In our house, Greek yogurt can be as simple as honey drizzled over with a handful of nuts for breakfast. I use it regularly as a base for creamy dressings, such as Caesar and Ranch. It has replaced sour cream, as it cozies up next to rice and beans, and sits atop soup and chili. It slips into sauces, smoothies and even replaces ice cream alongside some roasted fruit. It's such a staple in our house that I'm almost ashamed I haven't mentioned it before. 
Just to reiterate this yogurt’s versatility (and I assure you I'm not a spokesperson although it may appear that way), I wanted to share with you a couple of our favorite uses that we find ourselves repeating again and again. The first is a completely oil and egg-free Caesar dressing recipe. It's bright, tangy and creamy. You can be sure that if I make something this healthful it is first and foremost delicious. Even my husband, who often cringes at green leafy vegetables, will eat kale by the bowlful if it's coated with this dressing. Topped with grilled chicken, it is one of our favorite healthy meals.

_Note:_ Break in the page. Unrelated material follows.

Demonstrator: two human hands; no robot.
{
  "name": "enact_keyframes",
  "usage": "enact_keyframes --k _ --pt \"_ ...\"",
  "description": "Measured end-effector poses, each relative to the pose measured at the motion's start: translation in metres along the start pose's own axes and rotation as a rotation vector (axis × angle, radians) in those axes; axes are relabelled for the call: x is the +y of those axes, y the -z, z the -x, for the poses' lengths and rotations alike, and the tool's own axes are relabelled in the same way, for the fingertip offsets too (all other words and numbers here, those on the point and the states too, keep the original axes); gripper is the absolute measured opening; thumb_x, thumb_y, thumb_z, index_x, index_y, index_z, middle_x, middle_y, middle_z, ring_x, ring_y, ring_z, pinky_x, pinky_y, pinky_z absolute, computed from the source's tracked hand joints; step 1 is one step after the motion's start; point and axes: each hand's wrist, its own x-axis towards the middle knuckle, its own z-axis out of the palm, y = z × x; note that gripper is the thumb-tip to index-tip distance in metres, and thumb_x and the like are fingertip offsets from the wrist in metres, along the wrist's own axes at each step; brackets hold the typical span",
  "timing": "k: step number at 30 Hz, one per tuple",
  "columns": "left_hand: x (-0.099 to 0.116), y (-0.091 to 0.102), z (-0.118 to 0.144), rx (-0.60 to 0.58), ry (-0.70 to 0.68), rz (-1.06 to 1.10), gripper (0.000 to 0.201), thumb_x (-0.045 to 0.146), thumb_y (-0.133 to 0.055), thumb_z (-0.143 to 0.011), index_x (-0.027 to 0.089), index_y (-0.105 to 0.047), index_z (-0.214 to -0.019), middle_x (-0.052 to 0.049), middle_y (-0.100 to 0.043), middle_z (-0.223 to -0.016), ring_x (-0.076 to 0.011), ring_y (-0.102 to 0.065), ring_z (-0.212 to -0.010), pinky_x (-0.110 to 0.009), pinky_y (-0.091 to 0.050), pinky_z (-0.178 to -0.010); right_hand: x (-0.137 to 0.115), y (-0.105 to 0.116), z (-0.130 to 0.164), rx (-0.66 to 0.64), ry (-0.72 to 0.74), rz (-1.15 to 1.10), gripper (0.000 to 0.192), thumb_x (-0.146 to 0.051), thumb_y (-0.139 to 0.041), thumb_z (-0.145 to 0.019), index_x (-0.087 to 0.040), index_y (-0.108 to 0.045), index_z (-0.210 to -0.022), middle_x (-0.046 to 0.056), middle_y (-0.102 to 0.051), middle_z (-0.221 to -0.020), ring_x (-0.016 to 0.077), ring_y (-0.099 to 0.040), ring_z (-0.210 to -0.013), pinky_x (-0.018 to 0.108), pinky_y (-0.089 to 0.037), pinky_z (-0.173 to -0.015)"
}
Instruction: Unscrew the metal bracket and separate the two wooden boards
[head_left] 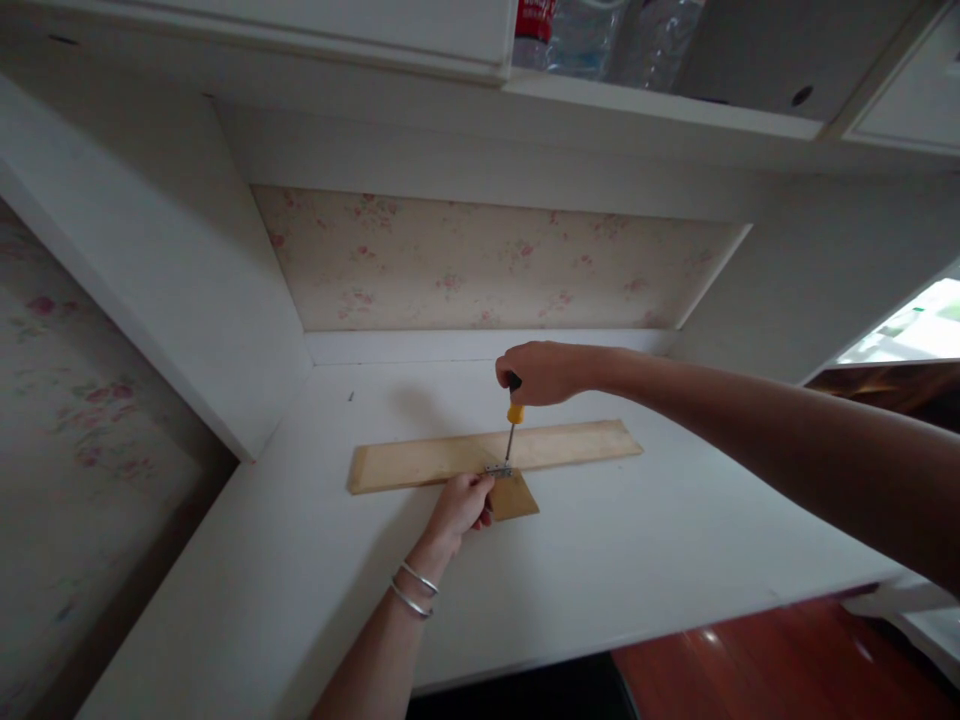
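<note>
My right hand (544, 372) is wrapped round the handle of a screwdriver (515, 412), black and yellow, which stands almost upright. Its shaft reaches down to a small metal hinge (498, 469) at the joint of two wooden pieces. The long wooden board (420, 458) lies across the white desk, and the short wooden piece (516, 497) meets its near edge. My left hand (461, 503) pinches the short piece close beside the hinge, thumb and finger by the metal. The screwdriver's tip is too small to make out against the hinge.
A small screw (350, 397) lies on the white desk (600, 560) behind the board's left end. White side panels (150, 230) flank the desk, and a shelf with plastic bottles (585, 40) hangs above. Red flooring (750, 660) shows beyond the front edge.
</note>
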Motion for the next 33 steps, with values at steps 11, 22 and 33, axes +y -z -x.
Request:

The second recipe makes for an indulgent breakfast or a satisfying a nutritious dessert. I wish I could take credit for this idea, but it comes from one of my favorite chefs, Nigel Slater. Essentially, we are replacing the custard in crème brulee (gasp!) with yogurt. Tucked at the bottom of the dish are some fresh berries or other fruit, honey is drizzled throughout, then a thin coat of sugar sits atop the yogurt. With either a torch (if you so happen to have one in your kitchen as I do) or the broiler, the sugar submits to the heat and returns its force with a deep and crunchy caramel top. 
If I was the Greek yogurt spokesperson, I think my job would be done. But instead, I'm just crazy for it and couldn't help but share one of my family’s favorite ingredients with you all. 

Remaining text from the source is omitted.